Entries taken from a collection
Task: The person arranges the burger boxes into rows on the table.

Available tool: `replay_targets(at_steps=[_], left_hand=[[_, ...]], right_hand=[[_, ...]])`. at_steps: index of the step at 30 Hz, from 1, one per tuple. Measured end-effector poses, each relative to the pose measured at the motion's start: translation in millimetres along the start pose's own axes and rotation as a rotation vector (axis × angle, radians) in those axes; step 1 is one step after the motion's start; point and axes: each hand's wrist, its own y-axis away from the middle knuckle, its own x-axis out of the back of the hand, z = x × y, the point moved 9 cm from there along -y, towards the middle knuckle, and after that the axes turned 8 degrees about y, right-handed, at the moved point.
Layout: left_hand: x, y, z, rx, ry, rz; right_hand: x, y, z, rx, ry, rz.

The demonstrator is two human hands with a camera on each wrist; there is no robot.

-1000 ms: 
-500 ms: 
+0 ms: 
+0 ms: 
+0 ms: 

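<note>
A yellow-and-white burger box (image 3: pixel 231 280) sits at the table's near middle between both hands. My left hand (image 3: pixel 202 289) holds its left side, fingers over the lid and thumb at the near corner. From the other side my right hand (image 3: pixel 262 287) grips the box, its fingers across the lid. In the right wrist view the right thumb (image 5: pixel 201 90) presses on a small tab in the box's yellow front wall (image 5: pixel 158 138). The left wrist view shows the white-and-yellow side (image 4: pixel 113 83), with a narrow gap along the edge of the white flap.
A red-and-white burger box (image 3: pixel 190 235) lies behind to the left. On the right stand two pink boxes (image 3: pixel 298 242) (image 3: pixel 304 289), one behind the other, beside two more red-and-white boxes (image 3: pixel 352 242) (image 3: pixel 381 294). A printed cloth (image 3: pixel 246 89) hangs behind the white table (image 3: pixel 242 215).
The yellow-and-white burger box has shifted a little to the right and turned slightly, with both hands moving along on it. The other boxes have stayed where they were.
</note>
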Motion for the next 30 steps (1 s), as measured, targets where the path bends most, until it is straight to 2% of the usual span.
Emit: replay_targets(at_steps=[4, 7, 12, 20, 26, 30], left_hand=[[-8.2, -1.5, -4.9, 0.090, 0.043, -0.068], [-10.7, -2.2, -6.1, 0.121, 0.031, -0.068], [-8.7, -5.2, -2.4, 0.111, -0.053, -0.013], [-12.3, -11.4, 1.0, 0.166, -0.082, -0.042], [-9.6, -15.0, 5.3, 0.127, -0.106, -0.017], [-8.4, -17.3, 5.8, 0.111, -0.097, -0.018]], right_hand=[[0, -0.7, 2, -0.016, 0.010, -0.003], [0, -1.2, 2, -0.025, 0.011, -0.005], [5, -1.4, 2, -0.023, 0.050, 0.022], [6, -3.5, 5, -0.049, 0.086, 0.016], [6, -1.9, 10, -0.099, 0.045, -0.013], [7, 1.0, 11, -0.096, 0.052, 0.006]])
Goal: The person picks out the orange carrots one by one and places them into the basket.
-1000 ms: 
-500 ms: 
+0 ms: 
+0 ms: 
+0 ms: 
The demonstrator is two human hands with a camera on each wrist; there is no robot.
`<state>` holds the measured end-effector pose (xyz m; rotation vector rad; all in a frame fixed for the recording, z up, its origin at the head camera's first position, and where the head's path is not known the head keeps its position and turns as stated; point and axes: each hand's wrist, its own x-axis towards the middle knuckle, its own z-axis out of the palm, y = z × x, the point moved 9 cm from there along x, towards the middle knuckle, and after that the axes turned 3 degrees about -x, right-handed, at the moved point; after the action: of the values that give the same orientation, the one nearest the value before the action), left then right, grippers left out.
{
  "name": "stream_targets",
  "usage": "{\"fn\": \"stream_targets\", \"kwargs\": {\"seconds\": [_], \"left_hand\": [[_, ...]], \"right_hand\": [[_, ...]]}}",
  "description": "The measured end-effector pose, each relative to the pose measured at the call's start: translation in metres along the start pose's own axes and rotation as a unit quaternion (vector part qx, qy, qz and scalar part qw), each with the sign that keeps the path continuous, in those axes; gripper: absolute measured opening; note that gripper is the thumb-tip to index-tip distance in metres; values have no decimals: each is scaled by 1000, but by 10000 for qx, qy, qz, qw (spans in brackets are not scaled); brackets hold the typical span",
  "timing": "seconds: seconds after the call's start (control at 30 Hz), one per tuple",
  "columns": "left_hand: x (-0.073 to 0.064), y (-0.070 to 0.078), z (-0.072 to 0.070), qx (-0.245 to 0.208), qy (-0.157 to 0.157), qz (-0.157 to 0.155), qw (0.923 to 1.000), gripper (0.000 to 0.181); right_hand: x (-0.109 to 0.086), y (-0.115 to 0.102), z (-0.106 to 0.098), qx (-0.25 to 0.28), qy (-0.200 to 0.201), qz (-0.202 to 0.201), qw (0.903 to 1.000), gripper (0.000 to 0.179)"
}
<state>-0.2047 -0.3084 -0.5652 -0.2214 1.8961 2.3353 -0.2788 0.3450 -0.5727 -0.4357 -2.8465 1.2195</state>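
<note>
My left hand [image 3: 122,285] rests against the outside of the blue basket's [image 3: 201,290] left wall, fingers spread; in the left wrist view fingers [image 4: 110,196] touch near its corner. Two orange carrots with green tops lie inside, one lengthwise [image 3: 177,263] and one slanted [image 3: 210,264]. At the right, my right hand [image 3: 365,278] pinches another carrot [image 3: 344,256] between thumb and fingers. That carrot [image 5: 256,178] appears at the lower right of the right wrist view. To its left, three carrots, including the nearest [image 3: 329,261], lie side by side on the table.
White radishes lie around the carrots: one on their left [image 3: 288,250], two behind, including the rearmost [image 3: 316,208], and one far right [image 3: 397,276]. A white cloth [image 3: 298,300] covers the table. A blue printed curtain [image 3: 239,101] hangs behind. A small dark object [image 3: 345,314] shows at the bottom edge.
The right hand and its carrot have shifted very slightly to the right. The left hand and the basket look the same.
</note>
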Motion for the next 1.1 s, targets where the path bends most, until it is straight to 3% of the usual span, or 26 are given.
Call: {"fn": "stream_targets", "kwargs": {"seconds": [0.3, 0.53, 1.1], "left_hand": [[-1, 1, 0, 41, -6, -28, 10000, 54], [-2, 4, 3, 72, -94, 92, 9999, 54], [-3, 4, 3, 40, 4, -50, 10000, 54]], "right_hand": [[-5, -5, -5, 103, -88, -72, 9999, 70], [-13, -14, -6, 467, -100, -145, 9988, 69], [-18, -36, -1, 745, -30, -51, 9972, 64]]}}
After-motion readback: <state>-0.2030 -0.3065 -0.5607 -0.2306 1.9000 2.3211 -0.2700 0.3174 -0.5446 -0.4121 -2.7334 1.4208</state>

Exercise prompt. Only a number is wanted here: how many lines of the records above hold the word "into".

Output for this exercise. 2